- The NZD/USD is quoted just below 0.6000 during the American trading session after bouncing from a minimum of two weeks.
- The RBNZ maintained a moderate bias, pointing out that greater relief is likely if inflation continues to decrease.
- The minutes of the June meeting of the FED showed that most officials expect rates cuts later this year, which weighs slightly on the USD.
The New Zealand dollar (NZD) is flattened against the US dollar (USD) on Wednesday, with the US dollar reducing their daily profits after the publication of the minutes of the June meeting of the Federal Reserve (Fed). Earlier in the day, the NZD found some support after the New Zealand Reserve Bank (RBNZ) maintained its official cash (OCR) rate at 3.25%, as expected widely, after six consecutive rate cuts since August 2024.
The NZD/USD is bouncing from a minimum of two weeks after the RBNZ policy decision. At the time of writing, the PAR is quoted around 0.5999, little changed during American trading hours, while market participants digest the stable position of the Central Bank. Attention is also returning to the growing global commercial uncertainties, with investors waiting for new developments in rates that could influence currency flows and the feeling of risk.
The minutes of the June meeting of the Federal Open Market Committee (FOMC) revealed that most officials expect interest rate cuts to be appropriate later this year, citing the decrease in inflationary pressures and the possible economic weakness and the labor market. While some members supported a possible cuts as soon as at the next meeting, others did not see the need for policy changes in 2025. Policies responsible generally considered that inflation related to rates is likely to be temporary or limited and pointed out that inflation expectations remain well anchored. The minutes also pointed to high uncertainty linked to commercial policy and geopolitical developments, although the general risks had decreased slightly since the previous meeting.
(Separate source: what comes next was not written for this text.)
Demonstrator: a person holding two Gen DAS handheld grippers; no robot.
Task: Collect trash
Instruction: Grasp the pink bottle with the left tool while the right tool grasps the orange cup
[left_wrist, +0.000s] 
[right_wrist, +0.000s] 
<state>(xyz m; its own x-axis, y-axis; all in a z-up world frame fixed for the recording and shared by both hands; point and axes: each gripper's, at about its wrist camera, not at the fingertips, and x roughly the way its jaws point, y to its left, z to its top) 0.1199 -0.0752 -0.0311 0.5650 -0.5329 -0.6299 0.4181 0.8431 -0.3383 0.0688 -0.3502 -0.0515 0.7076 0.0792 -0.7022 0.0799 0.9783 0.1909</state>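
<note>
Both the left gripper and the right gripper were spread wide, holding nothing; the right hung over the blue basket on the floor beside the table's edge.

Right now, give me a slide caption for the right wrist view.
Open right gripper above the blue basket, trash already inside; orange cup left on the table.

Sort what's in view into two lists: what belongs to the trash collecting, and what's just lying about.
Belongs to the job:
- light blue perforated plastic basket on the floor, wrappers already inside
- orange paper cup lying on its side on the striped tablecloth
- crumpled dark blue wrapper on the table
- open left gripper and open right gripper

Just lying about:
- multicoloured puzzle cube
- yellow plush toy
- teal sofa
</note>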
The president of the United States, Donald Trump, intensified his tariff campaign on Wednesday by publishing new letters on his social media platform, Truth Social, aimed at six additional countries – argelia, Iraq, Libya, Brunéi, Moldova and Philippines – with new import tariffs ranging between 20% and 30%. The new tariffs, which will enter into force on August 1, are produced only two days after Trump issued notions similar to 14 other nations. This last movement underlines Trump’s aggressive impulse so he calls “reciprocal tariffs”, destined to correct what he describes as unfair commercial practices. The rapid expansion of tariff threats keeps global tension markets, with investors closely observing how the affected countries respond and if commercial agreements materialize before the deadline of August.
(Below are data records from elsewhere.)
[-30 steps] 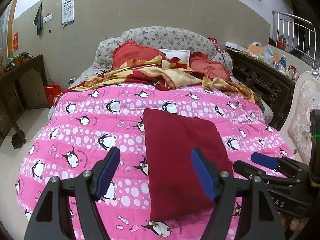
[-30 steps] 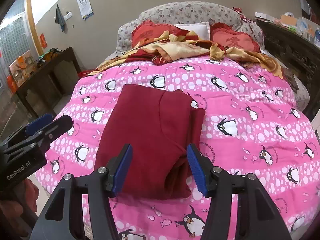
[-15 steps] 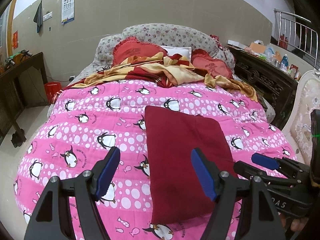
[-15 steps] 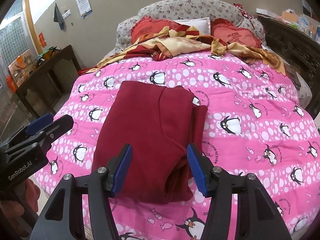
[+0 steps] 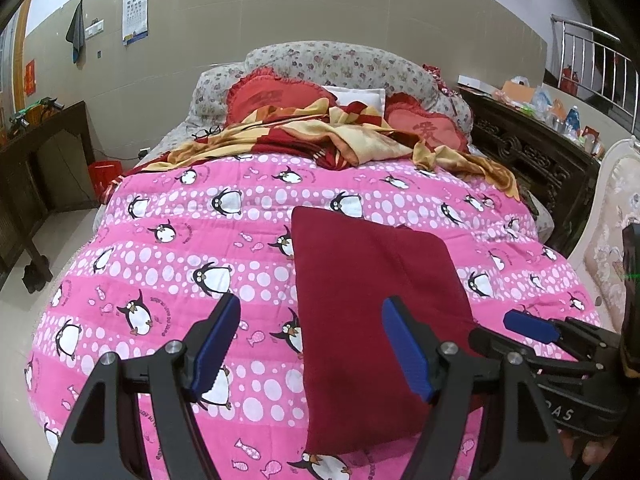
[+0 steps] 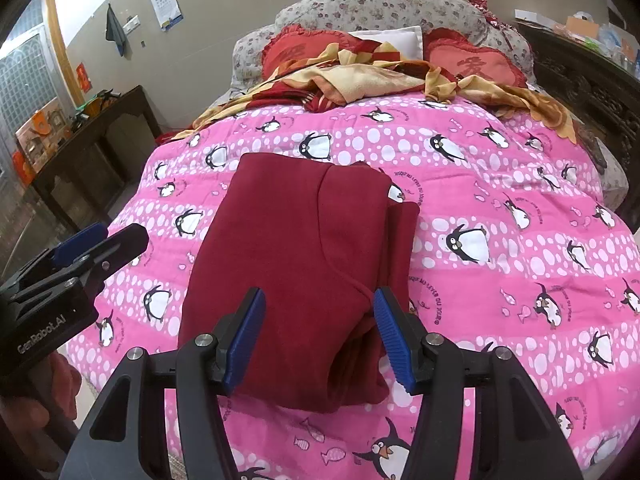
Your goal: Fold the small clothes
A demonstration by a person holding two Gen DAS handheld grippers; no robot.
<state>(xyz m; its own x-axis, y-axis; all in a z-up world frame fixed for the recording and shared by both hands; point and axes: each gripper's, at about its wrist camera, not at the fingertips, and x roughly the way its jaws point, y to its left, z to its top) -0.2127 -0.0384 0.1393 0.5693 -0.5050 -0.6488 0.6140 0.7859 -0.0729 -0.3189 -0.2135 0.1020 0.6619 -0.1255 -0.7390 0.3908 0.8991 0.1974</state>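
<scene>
On the pink penguin quilt (image 6: 500,200) of the bed lies one dark red garment (image 6: 296,264), folded into a long rectangle. Its long axis runs from 6 o'clock, at the foot edge of the bed, toward 12 o'clock, where the pillows are. In the right wrist view a folded layer's seam curves down its middle, and a narrower folded strip shows along its 3 o'clock side. The near end bulges in thick layers.

Two grippers are in view, one per hand. The right gripper (image 6: 318,336) hovers over the garment's near end, its blue pads standing apart with nothing pinched between them. The left gripper (image 5: 310,346) hangs at the garment's 9 o'clock edge, also spread wide and empty: one pad over the quilt, the other over the red cloth.

At 12 o'clock, beyond the quilt, a crumpled yellow-and-red blanket (image 5: 320,136) lies across the bed. Behind it sit two red heart-shaped cushions (image 5: 276,96) and one white pillow (image 5: 358,96) against a floral headboard (image 5: 332,60).
</scene>
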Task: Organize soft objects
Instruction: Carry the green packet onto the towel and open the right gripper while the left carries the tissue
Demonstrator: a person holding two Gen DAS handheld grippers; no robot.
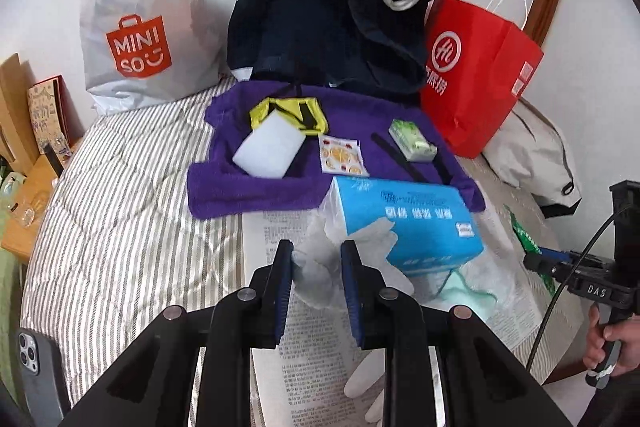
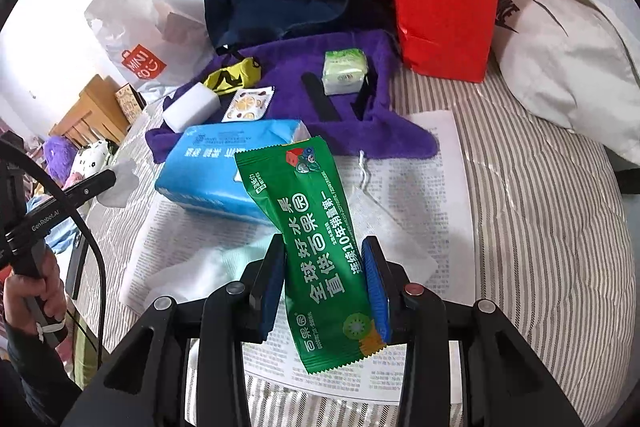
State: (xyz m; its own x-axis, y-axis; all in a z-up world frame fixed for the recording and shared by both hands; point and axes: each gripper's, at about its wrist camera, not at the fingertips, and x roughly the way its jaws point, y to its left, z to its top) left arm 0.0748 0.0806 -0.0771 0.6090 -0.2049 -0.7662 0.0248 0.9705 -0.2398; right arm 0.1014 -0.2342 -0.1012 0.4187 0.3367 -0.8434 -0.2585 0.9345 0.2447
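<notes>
My left gripper [image 1: 317, 255] is shut on a thin white disposable glove [image 1: 320, 267], held above the newspaper [image 1: 304, 367] just in front of a blue tissue pack [image 1: 404, 223]. My right gripper [image 2: 325, 255] is shut on a green wet-wipe packet [image 2: 316, 239], held up above the newspaper [image 2: 424, 155]. A purple towel [image 1: 248, 187] behind carries a white sponge [image 1: 270, 143], a yellow-black pouch [image 1: 292, 113], a fruit-print sachet [image 1: 343, 155] and a small green tissue pack [image 1: 412, 140]. A mint cloth [image 2: 192, 267] lies on the paper.
A navy tote bag [image 1: 320, 23], a white Miniso bag [image 1: 140, 19] and a red paper bag [image 1: 476, 75] stand against the wall. A white drawstring bag [image 2: 560, 59] lies at right. A phone [image 1: 36, 379] rests on the striped bedding; a wooden side table [image 1: 24, 211] is at left.
</notes>
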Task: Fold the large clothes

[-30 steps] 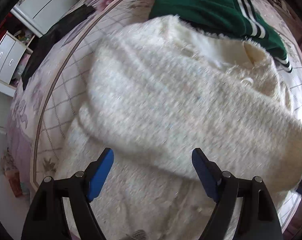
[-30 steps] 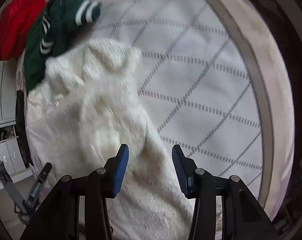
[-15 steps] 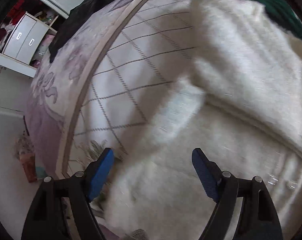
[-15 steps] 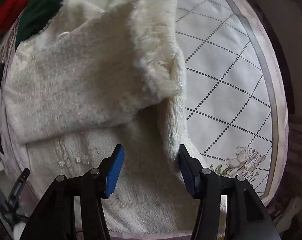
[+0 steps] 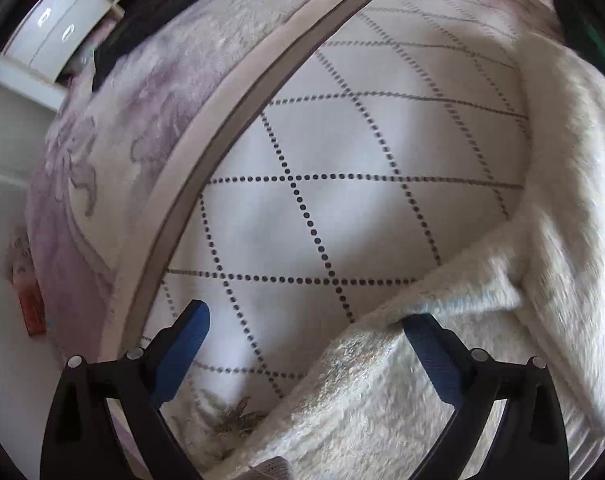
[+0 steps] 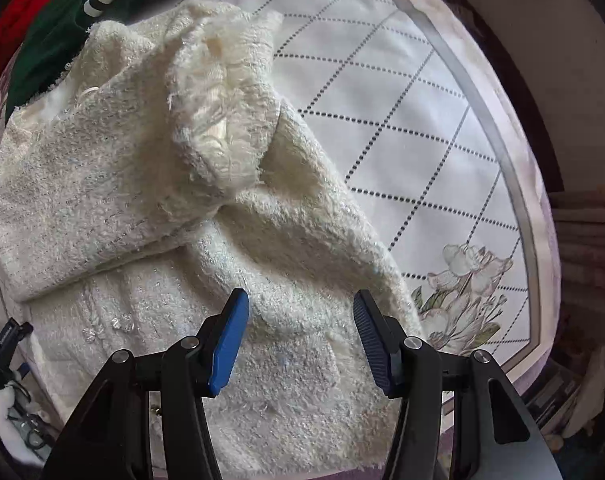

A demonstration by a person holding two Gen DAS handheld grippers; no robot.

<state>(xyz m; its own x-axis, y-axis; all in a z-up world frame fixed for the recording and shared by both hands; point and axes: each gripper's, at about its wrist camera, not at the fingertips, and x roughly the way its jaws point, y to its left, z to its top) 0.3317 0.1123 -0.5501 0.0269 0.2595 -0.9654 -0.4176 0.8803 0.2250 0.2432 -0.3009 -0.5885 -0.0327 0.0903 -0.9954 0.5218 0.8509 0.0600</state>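
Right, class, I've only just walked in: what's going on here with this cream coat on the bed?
A person holding a two-finger tool in each hand is folding a fluffy cream coat spread on a quilted bedspread. One sleeve already lies folded across its body. Both the left tool and right tool are open, holding nothing, poised over the coat's lower edge. A green striped garment lies beyond.

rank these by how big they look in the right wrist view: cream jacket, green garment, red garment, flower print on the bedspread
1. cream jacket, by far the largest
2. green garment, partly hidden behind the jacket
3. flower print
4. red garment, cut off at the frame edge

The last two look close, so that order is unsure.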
The RBNZ adopted a cautious tone in its last statement, noting that, although the members considered a cut of 25 basic points, they finally agreed to maintain the OCR without changes due to the persistent inflationary risks. The Central Bank reiterated its expectation of reducing OCR even more in the coming months, assuming that medium -term inflationary pressures continue to decrease. The markets now expect the next cut in August, with a possible change to 2.75% for the beginning of 2026. Those responsible for policies also indicated the global commercial uncertainty and the weak internal impulse as a key harsh risks, maintaining the door open to greater relief.
Source: Fx Street

I am Joshua Winder, a senior-level journalist and editor at World Stock Market. I specialize in covering news related to the stock market and economic trends. With more than 8 years of experience in this field, I have become an expert in financial reporting.